For article reprint: Dr. J.M. Murabito, Framingham Heart Study, 5 Thurber Street, Framingham, MA 01701, USA. FAX 617-735-4921.

*Numbers calculated from data in article.


Commentary

This report from the Framingham Study provides an interesting perspective on outcome associated with a first Q-wave and non-Q-wave MI. The clinical axiom that non-Q-wave infarction is necessarily associated with a low mortality rate has been corrected. The collection of data using the Framingham cohort ensures quality of ascertainment but has the drawback of involving a population with a very high level of medical care (medical therapy and coronary bypass grafting). The extent that this may have changed the outcomes was not addressed by the study. The study also occurred before the advent of thrombolytic therapy, which may alter the relevance of its findings.
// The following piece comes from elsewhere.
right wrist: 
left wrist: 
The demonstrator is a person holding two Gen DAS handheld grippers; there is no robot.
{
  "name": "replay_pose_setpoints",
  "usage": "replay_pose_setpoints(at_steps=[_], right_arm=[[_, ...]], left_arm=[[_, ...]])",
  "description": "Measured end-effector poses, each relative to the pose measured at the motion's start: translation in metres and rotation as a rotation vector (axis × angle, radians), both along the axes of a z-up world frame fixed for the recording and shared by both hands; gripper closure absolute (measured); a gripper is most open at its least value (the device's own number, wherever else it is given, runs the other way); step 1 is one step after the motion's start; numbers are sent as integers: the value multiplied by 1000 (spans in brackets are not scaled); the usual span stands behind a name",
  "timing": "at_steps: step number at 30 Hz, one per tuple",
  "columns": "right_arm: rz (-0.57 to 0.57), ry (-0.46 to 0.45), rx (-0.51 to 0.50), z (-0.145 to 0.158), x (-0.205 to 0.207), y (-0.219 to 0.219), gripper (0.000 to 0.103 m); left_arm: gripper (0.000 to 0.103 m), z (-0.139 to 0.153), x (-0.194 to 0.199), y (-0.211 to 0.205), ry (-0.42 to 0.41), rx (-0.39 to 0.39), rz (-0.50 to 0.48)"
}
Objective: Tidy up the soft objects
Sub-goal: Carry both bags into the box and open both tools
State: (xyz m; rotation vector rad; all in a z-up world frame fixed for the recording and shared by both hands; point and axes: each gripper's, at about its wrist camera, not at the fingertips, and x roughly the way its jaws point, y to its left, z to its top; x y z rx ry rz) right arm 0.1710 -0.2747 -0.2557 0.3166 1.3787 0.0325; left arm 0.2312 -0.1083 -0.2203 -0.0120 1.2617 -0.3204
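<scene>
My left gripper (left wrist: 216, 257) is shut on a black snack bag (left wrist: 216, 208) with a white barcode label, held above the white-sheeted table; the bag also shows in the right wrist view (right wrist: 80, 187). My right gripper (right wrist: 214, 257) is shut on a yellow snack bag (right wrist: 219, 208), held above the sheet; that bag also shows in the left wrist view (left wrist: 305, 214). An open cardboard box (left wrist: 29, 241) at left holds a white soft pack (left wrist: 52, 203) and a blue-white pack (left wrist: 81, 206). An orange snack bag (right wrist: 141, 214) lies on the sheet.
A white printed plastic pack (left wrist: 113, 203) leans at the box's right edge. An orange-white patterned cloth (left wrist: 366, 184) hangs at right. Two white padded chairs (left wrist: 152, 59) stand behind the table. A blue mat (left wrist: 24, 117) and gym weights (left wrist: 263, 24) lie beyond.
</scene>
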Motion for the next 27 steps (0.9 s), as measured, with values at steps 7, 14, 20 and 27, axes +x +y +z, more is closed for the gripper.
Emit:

Overall, the results support the general notion that non-Q-wave infarction often involves incomplete occlusion of the epicardial coronary vessel, a situation that is unstable with substantial risk for further ischemia and complete occlusion. In the reperfusion era, many Q-wave infarctions are now also associated with a patent infarct artery.

An important caveat concerning this study is that it included patients with a first infarction and without left bundle branch block. Patients with multiple infarction and an already abnormal QRS complex are much more likely to have non-Q-wave infarction associated with multivessel disease and severe left ventricular dysfunction. These patients have an extremely poor prognosis.

The clinical implications of these results are that regardless of the ECG findings, every patient with acute MI should be evaluated for left ventricular function, inducible ischemia, and risk factors for progression of disease.